> [Work instructions]:
Give again, word for word, only the lines of the material below from its first line through the one that holds "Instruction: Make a"; pictures stay out.

Data extracts below:

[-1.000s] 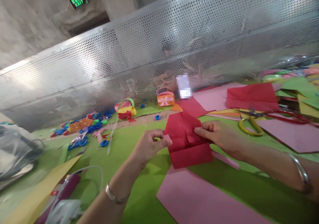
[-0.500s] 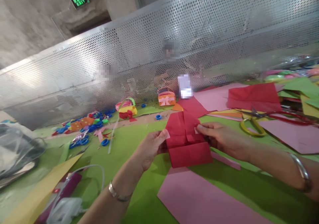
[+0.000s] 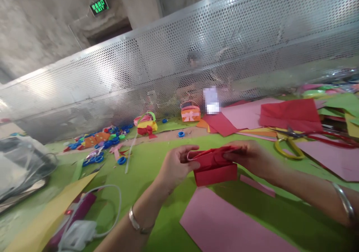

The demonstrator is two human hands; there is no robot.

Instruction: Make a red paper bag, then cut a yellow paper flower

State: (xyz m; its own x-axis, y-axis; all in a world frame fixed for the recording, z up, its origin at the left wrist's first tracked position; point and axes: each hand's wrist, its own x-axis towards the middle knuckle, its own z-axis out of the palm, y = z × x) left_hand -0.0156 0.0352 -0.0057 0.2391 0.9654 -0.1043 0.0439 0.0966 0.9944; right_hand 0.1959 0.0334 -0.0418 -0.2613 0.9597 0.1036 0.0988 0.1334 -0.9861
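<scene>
Item: folded red paper (image 3: 214, 166), creased and boxy with raised flaps, held just above the middle of the green-covered table (image 3: 146, 162). My left hand (image 3: 176, 166) pinches its left edge and my right hand (image 3: 249, 156) grips its right flap. A flat pink sheet (image 3: 224, 226) lies toward the near edge. Yellow-handled scissors (image 3: 288, 149) lie toward the right edge.

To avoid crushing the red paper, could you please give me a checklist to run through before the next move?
1. Left hand grips the red folded paper at its left edge: ok.
2. Right hand pinches its top right edge: ok.
3. Paper resting on the green table cover: cannot tell.
4. Yellow-handled scissors lie apart from both hands: ok.
5. Pink sheet untouched by either hand: ok.
6. Creases sharp: cannot tell, blurred.
</scene>
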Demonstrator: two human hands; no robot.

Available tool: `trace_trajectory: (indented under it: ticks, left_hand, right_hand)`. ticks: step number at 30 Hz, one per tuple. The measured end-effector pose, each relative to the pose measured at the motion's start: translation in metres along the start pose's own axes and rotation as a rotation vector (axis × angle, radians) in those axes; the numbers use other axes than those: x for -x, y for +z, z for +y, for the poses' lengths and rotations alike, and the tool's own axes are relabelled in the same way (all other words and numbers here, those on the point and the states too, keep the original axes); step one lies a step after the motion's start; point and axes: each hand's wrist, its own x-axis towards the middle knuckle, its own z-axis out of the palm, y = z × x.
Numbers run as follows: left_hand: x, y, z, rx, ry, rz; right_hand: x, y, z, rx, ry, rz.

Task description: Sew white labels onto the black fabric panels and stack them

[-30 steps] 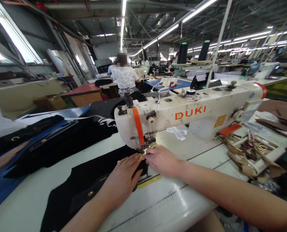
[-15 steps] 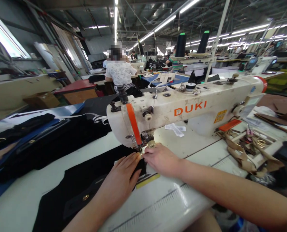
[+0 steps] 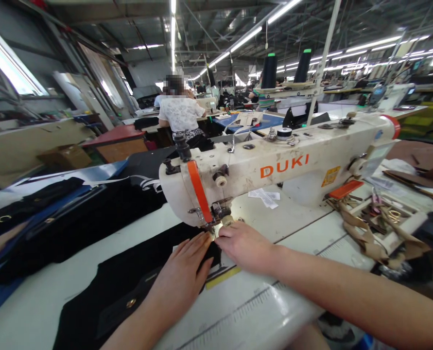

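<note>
From afar, I rest my left hand (image 3: 181,274) flat on black fabric (image 3: 129,272) under the sewing machine (image 3: 247,167), right hand (image 3: 243,243) curled alongside, grip unclear to me; stitching appears underway, finished and remaining lengths hidden.

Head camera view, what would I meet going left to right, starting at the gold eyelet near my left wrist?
Gold eyelet on the black fabric, left hand, right hand, yellow sticker on the sewing machine, gold rings in the white tray.
</note>
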Motion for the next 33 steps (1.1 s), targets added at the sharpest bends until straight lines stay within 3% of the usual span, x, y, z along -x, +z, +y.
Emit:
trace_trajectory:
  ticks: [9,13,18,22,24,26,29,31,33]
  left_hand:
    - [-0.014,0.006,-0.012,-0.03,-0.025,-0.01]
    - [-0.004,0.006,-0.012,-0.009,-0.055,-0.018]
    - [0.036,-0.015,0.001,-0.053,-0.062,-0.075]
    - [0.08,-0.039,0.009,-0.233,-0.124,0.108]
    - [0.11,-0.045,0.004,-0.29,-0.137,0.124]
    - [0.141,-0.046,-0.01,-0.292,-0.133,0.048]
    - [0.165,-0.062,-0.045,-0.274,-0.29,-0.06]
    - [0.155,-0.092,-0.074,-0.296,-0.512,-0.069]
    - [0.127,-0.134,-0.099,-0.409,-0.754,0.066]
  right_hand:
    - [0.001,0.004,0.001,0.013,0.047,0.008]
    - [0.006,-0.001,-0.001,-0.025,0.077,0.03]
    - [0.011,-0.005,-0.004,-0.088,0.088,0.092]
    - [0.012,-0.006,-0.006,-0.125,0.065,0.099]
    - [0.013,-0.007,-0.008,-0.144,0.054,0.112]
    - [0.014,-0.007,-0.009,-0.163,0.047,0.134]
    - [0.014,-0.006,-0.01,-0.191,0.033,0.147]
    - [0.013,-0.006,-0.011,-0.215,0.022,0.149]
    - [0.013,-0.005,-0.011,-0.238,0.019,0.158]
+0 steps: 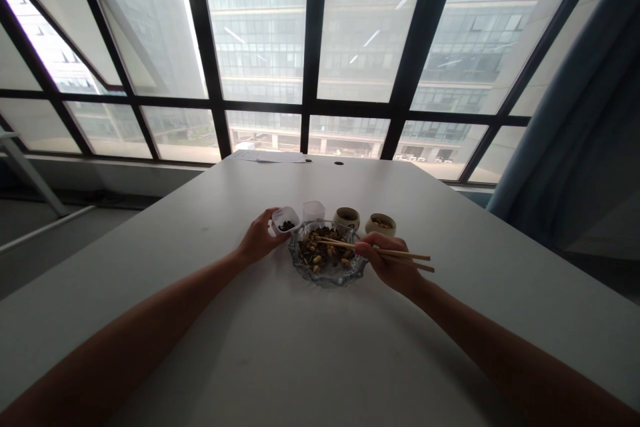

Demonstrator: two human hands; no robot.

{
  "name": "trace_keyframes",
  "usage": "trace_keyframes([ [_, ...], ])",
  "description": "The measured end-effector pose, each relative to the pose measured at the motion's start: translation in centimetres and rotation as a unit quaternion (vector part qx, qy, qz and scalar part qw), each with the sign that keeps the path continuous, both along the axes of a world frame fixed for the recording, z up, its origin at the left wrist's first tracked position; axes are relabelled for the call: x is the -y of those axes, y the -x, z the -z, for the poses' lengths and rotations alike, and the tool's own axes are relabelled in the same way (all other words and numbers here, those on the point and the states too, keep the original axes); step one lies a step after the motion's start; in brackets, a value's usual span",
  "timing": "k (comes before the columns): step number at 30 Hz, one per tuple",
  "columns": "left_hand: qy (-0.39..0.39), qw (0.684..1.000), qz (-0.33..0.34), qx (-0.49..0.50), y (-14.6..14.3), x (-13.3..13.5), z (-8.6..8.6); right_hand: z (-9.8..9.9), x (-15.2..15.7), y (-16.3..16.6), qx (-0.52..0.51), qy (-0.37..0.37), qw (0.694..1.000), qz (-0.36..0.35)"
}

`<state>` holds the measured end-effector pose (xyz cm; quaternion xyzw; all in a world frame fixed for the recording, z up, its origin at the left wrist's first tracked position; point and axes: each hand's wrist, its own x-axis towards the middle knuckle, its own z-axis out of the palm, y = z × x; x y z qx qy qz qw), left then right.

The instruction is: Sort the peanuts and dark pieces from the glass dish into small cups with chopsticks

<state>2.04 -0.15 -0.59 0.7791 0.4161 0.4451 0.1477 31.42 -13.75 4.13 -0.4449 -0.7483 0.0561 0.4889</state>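
Note:
A wavy-edged glass dish [327, 275] of mixed nuts and seeds sits in the middle of the white table [320, 347]. My right hand [387, 263] is closed on a pair of wooden chopsticks [400, 255], whose tips reach left into the dish. My left hand [260, 237] grips a small white cup [285, 219] holding dark seeds, tilted just left of the dish.
Behind the dish stand a clear plastic cup [313, 210] and two small ceramic bowls [347, 217] [381, 223]. Papers [270, 156] lie at the table's far edge. Large dark-framed windows rise behind, and a blue curtain [575, 133] hangs at the right.

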Motion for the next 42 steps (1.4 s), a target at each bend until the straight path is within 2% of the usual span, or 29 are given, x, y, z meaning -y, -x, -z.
trace_keyframes([
  [8, 0.004, 1.0, 0.0, -0.004, 0.0, 0.1, -0.2, 1.5, -1.2, -0.6, -0.126, 0.071, 0.989, 0.028],
  [16, -0.001, 1.0, 0.005, 0.002, 0.0, 0.0, 0.0, 1.6, -1.0, -0.4, -0.122, 0.082, 0.989, 0.008],
  [23, -0.005, 1.0, 0.001, 0.001, 0.0, 0.0, -0.1, 2.1, -0.9, -0.7, -0.074, 0.072, 0.995, 0.01],
  [27, -0.001, 1.0, 0.002, -0.001, 0.0, 0.1, -0.1, 1.9, -0.9, -0.4, -0.111, 0.071, 0.991, 0.015],
  [29, 0.0, 1.0, 0.002, -0.003, 0.0, 0.1, -0.2, 1.8, -1.3, -0.2, -0.174, 0.081, 0.981, 0.03],
  [32, 0.004, 1.0, 0.0, -0.005, 0.0, 0.1, -0.2, 1.8, -2.3, -0.5, -0.312, 0.118, 0.942, 0.045],
  [34, 0.009, 1.0, -0.005, -0.004, 0.0, 0.1, -0.1, 2.1, -3.1, -0.9, -0.381, 0.148, 0.912, 0.032],
  [36, 0.013, 1.0, -0.011, -0.002, 0.0, 0.1, -0.1, 2.4, -3.7, -1.4, -0.412, 0.166, 0.896, 0.013],
  [39, 0.015, 1.0, -0.019, -0.006, 0.0, 0.0, 0.0, 2.6, -4.0, -1.6, -0.42, 0.167, 0.892, 0.006],
  [42, 0.014, 0.999, -0.03, -0.016, 0.0, 0.1, -0.1, 2.1, -3.2, -1.1, -0.39, 0.123, 0.912, 0.041],
])
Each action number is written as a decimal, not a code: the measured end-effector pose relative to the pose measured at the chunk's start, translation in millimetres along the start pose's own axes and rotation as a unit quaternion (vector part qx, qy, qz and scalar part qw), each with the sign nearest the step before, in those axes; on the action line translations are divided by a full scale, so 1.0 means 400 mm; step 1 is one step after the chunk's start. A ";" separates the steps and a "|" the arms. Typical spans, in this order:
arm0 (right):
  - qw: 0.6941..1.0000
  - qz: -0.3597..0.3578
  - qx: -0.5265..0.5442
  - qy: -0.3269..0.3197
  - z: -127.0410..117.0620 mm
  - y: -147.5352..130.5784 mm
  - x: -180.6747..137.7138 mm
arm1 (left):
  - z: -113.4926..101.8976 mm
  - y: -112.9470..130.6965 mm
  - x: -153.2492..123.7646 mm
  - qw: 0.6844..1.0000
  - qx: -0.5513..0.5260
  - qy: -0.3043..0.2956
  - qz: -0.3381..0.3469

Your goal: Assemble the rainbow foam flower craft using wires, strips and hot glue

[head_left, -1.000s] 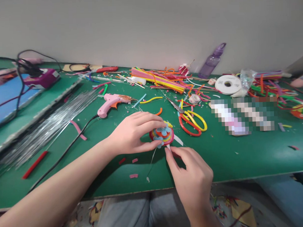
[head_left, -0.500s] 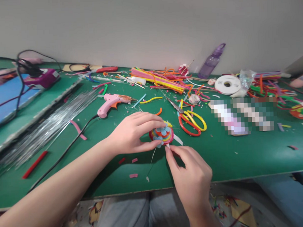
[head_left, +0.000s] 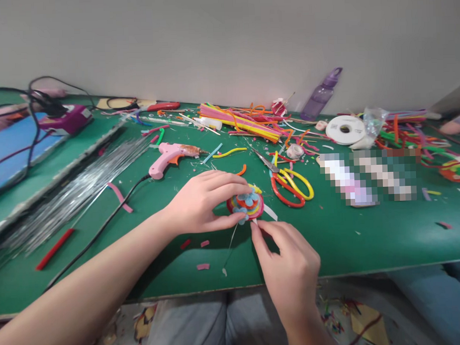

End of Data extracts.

> [The answer]:
[-1.000s] 
[-0.500s] 
[+0.000s] 

The demonstrator is two human hands; there is no robot.

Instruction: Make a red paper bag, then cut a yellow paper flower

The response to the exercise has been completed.